YOUR TASK
Only the lines containing "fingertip" belong in the answer; find them in the material below.

SUPPLIED INFORMATION

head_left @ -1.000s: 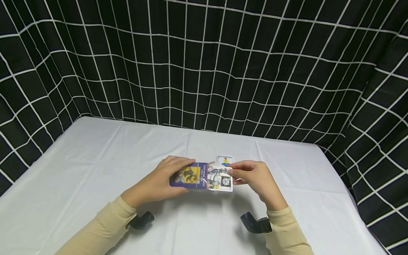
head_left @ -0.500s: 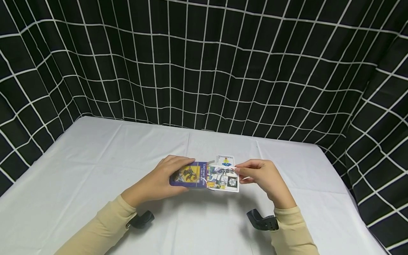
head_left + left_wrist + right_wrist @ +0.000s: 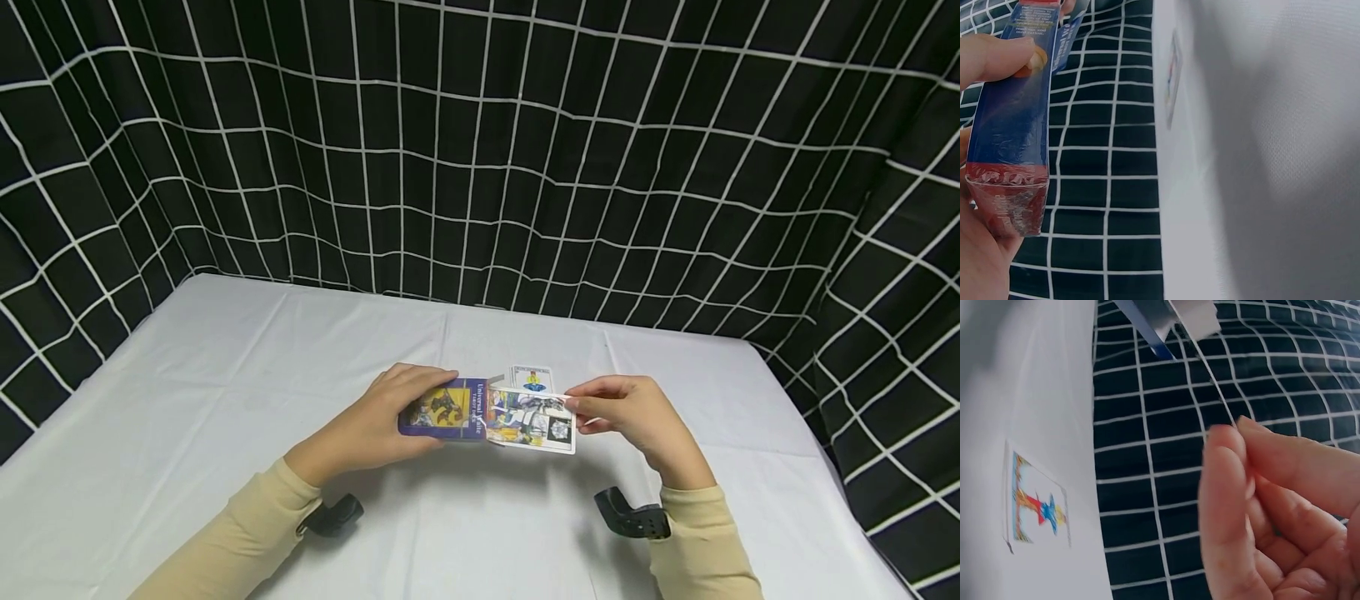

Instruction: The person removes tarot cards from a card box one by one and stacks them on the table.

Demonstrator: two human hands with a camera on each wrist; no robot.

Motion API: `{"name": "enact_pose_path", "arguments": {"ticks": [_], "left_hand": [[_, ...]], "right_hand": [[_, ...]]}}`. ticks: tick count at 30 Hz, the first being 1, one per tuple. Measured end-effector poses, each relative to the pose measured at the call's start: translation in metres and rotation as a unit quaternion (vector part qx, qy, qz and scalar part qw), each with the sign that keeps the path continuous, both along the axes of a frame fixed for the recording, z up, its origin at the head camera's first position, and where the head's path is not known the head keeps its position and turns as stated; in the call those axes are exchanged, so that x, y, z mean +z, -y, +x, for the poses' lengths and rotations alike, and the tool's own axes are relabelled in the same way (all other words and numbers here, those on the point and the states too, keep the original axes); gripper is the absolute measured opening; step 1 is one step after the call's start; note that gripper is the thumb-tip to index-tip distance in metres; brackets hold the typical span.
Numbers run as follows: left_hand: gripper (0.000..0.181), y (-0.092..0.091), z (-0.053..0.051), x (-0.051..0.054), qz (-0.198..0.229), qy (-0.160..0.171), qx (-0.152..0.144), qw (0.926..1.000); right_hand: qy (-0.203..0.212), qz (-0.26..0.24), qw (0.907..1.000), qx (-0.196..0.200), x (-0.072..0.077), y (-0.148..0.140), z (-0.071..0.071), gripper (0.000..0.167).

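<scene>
My left hand (image 3: 375,421) grips a blue and purple tarot card box (image 3: 441,410) above the table, thumb on one edge and fingers along the other. In the left wrist view the blue side and red end of the box (image 3: 1013,131) show, with clear wrap at that end. From the box's open right end sticks a tarot card (image 3: 528,420), picture side up. My right hand (image 3: 637,418) pinches that card's outer corner between thumb and fingers. Edge-on, it is a thin white line in the right wrist view. The card's left end is hidden in the box.
A small stack of cards (image 3: 532,379) lies face up on the white-clothed table (image 3: 300,350), just behind the held card. Black curtain with a white grid (image 3: 480,150) surrounds the table's back and sides. Dark wrist mounts (image 3: 632,515) hang beneath both forearms.
My right hand has moved to the right, drawing the card farther out of the box. More of its picture shows. The left hand and box have stayed nearly still.
</scene>
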State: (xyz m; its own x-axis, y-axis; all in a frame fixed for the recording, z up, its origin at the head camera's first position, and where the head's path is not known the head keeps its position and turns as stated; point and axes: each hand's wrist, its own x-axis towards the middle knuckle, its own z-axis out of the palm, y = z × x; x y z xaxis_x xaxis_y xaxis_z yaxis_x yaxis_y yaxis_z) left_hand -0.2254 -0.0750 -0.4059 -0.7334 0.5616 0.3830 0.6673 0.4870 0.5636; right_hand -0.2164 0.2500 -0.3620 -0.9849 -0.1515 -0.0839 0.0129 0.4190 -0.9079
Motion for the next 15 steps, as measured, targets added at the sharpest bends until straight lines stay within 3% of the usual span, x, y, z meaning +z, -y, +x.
{"name": "enact_pose_path", "arguments": {"ticks": [5, 15], "left_hand": [[0.074, 0.0, 0.001, 0.001, 0.0, 0.006, 0.001, 1.0], [0.073, 0.0, 0.002, 0.002, -0.002, 0.004, 0.005, 1.0]], "right_hand": [[0.008, 0.031, 0.9994, 0.012, 0.001, -0.008, 0.0, 0.035], [-0.004, 0.028, 0.9995, 0.016, 0.001, -0.014, -0.001, 0.033]]}}
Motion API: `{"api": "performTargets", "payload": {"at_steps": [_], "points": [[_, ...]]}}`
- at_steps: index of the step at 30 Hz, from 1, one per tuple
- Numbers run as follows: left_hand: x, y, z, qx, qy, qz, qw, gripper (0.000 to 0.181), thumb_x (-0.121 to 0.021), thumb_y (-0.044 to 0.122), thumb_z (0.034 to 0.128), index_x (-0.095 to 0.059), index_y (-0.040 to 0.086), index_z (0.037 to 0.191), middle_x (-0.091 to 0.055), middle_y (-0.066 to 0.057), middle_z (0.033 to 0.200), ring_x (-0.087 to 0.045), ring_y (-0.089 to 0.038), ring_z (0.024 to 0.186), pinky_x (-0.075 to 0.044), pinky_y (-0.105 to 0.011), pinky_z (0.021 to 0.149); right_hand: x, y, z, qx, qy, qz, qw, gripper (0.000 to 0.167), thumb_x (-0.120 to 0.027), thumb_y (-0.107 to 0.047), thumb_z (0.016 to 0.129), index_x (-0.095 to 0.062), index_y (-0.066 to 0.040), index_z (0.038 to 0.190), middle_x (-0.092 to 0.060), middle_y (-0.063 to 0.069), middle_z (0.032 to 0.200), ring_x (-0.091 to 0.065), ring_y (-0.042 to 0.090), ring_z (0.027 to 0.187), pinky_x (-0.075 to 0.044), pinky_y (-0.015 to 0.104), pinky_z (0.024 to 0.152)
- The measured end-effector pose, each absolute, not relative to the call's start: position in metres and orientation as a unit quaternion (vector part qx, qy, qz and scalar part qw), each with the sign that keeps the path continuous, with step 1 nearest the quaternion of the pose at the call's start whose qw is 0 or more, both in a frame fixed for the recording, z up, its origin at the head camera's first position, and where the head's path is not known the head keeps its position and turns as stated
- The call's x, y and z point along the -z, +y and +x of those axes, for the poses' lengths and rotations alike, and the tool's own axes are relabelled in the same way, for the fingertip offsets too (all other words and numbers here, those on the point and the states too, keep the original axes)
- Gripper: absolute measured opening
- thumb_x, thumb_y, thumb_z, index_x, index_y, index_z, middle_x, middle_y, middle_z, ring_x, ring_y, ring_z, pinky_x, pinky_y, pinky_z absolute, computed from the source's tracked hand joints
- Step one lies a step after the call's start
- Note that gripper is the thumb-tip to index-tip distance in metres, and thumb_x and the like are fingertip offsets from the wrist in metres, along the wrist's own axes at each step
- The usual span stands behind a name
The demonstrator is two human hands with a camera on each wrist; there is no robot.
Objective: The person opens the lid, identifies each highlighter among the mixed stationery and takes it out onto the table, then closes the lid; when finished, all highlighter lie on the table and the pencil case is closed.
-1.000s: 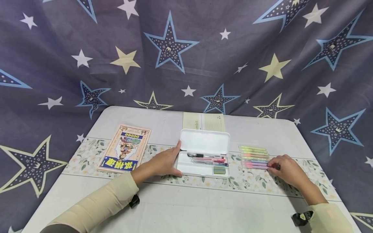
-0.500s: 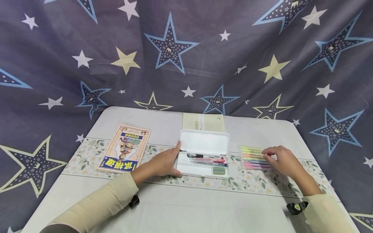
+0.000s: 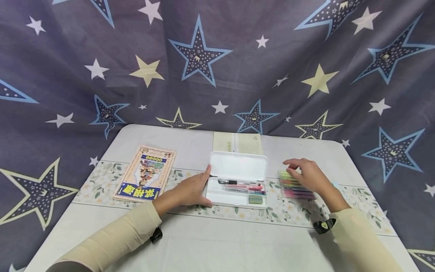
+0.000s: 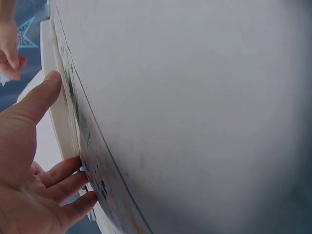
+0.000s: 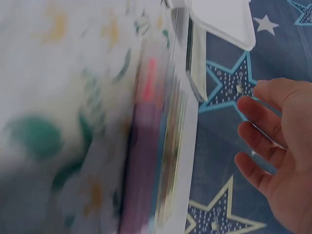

TASK RESPONSE
- The call's x, y and z point along the -z, +y and +x of those axes, for the poses' lengths and rotations alike, and the tool's own axes are relabelled in the same way, for the fingertip offsets too (all other words and numbers here, those on the point and the states too, keep the original axes)
- Note that gripper is the thumb-tip to index-tip distance in metres, and thumb_x and the like are fingertip offsets from the wrist in metres, along the wrist's own axes at each step

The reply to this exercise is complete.